Mesurons bien la chose. Si je parle occitan dans un groupe, un ou l’autre de mes interlocuteurs s’en offusquera, mais je ne serai pas entendu si je prétend qu’on m’a interdit de parler occitan. Mais ici c’est clair, si le Conseil Constitutionnel juge qu’il est inaproprié de parler occitan dans la cour de récréation ou dans un couloir de l’école, personne ne peut plus nier que l’Etat interdit la pratique de la langue elle-même ! Tout dramatique que nous apparaisse cet avis, au moins il met concrètement en œuvre une interdiction de la pratique de la langue, ce faisant il clarifie le caractère anti-démocratique de l’Etat. Nos droits humains, j’insiste, sont niés.

 


"Nous n'avons pas perdu, nous avons gagné un affichage médiatique sans précédent"
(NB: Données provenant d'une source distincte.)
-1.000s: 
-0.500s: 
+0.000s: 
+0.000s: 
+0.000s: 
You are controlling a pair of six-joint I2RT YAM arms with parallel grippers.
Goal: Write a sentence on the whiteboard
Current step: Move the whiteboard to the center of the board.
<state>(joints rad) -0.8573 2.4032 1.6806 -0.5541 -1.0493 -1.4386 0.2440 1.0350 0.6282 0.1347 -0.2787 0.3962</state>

La loi Molac a été adoptée par l’Assemblée Nationale à l’issue d’un processus complexe de plus d’un an, durant lequel le savoir faire du député a compté. En 2022, élection présidentielle et légistatives obligent la fenêtre se referme. Comment lutter dès-lors pour ce “droit humain ?”

 

On ne commence pas un combat en se demandant quand on le perdra. Déjà ce qui peut passer pour une défaite nous a fait gagner sur un plan : jamais encore nous n’avions lu des articles sur le sujet dans l’ensemble de la presse française, qu’elle soit régionale ou nationale. En deux semaines des dizaines de journalistes qui ne comprenaient rien à ce thème ont progressé comme jamais et peuvent en parler à leur public, intelligemment. C’est énorme. Basons nous là-dessus pour faire appel au civisme et tout simplement au respect des droits humains. Nous n’avons pas perdu. Nous avons gagné l’écoute nécessaire à obtenir le respect de nos droits humains.